**TO DO:** Transcribe the whole listing precisely, leaving nothing out.

[MATERIAL PROVIDED Boundary: Start]

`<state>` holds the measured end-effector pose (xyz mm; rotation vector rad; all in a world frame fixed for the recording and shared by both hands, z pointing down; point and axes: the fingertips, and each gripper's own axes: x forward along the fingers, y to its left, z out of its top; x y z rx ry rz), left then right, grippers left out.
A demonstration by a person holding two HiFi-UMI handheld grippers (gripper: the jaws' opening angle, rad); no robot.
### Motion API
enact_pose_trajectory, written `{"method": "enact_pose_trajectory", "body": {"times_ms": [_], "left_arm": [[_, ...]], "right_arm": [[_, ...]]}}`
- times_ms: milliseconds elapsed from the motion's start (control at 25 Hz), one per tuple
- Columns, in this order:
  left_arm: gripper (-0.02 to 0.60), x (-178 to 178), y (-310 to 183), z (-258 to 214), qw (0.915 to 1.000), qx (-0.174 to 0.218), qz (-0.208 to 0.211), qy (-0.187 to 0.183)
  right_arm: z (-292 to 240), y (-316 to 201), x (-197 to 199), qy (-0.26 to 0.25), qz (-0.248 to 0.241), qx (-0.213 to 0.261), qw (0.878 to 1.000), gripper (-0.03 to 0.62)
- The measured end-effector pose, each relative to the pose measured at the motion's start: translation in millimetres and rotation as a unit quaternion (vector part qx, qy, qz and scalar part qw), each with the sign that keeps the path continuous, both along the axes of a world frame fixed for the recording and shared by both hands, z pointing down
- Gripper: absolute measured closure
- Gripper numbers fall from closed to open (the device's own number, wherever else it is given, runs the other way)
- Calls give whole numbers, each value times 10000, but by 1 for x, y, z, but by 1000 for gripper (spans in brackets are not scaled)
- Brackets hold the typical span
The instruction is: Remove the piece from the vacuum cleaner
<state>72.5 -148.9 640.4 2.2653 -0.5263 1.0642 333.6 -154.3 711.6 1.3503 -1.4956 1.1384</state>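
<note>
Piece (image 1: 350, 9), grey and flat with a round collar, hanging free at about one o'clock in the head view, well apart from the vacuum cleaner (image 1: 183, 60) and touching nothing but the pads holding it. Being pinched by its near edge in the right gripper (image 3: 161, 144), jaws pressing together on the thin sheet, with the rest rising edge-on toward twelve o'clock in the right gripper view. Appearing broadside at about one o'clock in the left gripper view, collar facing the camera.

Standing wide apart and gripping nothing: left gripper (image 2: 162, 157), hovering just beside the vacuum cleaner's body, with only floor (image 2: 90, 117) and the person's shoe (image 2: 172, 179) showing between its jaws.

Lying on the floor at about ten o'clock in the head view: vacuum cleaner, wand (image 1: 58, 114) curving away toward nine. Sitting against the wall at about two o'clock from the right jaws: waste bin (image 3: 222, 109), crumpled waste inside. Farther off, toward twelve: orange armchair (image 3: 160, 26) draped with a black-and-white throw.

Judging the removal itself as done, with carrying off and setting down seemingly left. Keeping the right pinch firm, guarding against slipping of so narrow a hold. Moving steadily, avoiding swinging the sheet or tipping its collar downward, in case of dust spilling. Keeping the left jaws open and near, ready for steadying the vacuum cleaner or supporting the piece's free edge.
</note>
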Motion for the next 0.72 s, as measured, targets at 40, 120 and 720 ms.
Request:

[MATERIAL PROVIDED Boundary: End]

**YOUR RESPONSE:**
`<state>` holds the measured end-effector pose (xyz mm; rotation vector rad; all in a world frame fixed for the recording and shared by both hands, z pointing down; point and axes: the fingertips, and each gripper's own axes: x forward along the fingers, y to its left, z out of its top; x y z rx ry rz), left then right, grippers left out.
A demonstration by a person holding two HiFi-UMI handheld grippers (gripper: the jaws' opening angle, rad); no robot.
### Motion API
enact_pose_trajectory, written `{"method": "enact_pose_trajectory", "body": {"times_ms": [_], "left_arm": [[_, ...]], "right_arm": [[_, ...]]}}`
- times_ms: milliseconds elapsed from the motion's start (control at 25 Hz), one per tuple
- Columns, in this order:
  left_arm: gripper (-0.02 to 0.60), x (-178 to 178), y (-310 to 183), z (-258 to 214), qw (0.915 to 1.000), qx (-0.174 to 0.218), qz (-0.208 to 0.211), qy (-0.187 to 0.183)
  right_arm: z (-292 to 240), y (-316 to 201), x (-197 to 199), qy (-0.26 to 0.25), qz (-0.248 to 0.241), qx (-0.213 to 0.261), qw (0.878 to 1.000), gripper (-0.03 to 0.62)
- The measured end-effector pose, each relative to the pose measured at the motion's start: translation in millimetres and rotation as a unit quaternion (vector part qx, qy, qz and scalar part qw), each with the sign that keeps the path continuous, both along the axes of a world frame fixed for the recording and shared by both hands, z pointing down
- Gripper: absolute measured closure
- Gripper numbers fall from closed to open (the device's own number, wherever else it is given, runs the other way)
- Calls give whole numbers, each value times 10000, but by 1 for x, y, z, but by 1000 for gripper (spans in brackets are not scaled)
- Brackets hold the typical span
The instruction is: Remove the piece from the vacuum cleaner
<state>72.5 -148.9 640.4 2.2653 -0.5263 1.0642 333.6 -154.3 711.6 1.3503 -1.4956 1.1384</state>
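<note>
Piece (image 1: 350, 9), grey and flat with a round collar, hanging free at about one o'clock in the head view, well apart from the vacuum cleaner (image 1: 183, 60) and touching nothing but the pads holding it. Being pinched by its near edge in the right gripper (image 3: 161, 144), jaws pressing together on the thin sheet, with the rest rising edge-on toward twelve o'clock in the right gripper view. Appearing broadside at about one o'clock in the left gripper view, collar facing the camera.

Standing wide apart and gripping nothing: left gripper (image 2: 162, 157), hovering just beside the vacuum cleaner's body, with only floor (image 2: 90, 117) and the person's shoe (image 2: 172, 179) showing between its jaws.

Lying on the floor at about ten o'clock in the head view: vacuum cleaner, wand (image 1: 58, 114) curving away toward nine. Sitting against the wall at about two o'clock from the right jaws: waste bin (image 3: 222, 109), crumpled waste inside. Farther off, toward twelve: orange armchair (image 3: 160, 26) draped with a black-and-white throw.

Judging the removal itself as done, with carrying off and setting down seemingly left. Keeping the right pinch firm, guarding against slipping of so narrow a hold. Moving steadily, avoiding swinging the sheet or tipping its collar downward, in case of dust spilling. Keeping the left jaws open and near, ready for steadying the vacuum cleaner or supporting the piece's free edge.
</note>
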Motion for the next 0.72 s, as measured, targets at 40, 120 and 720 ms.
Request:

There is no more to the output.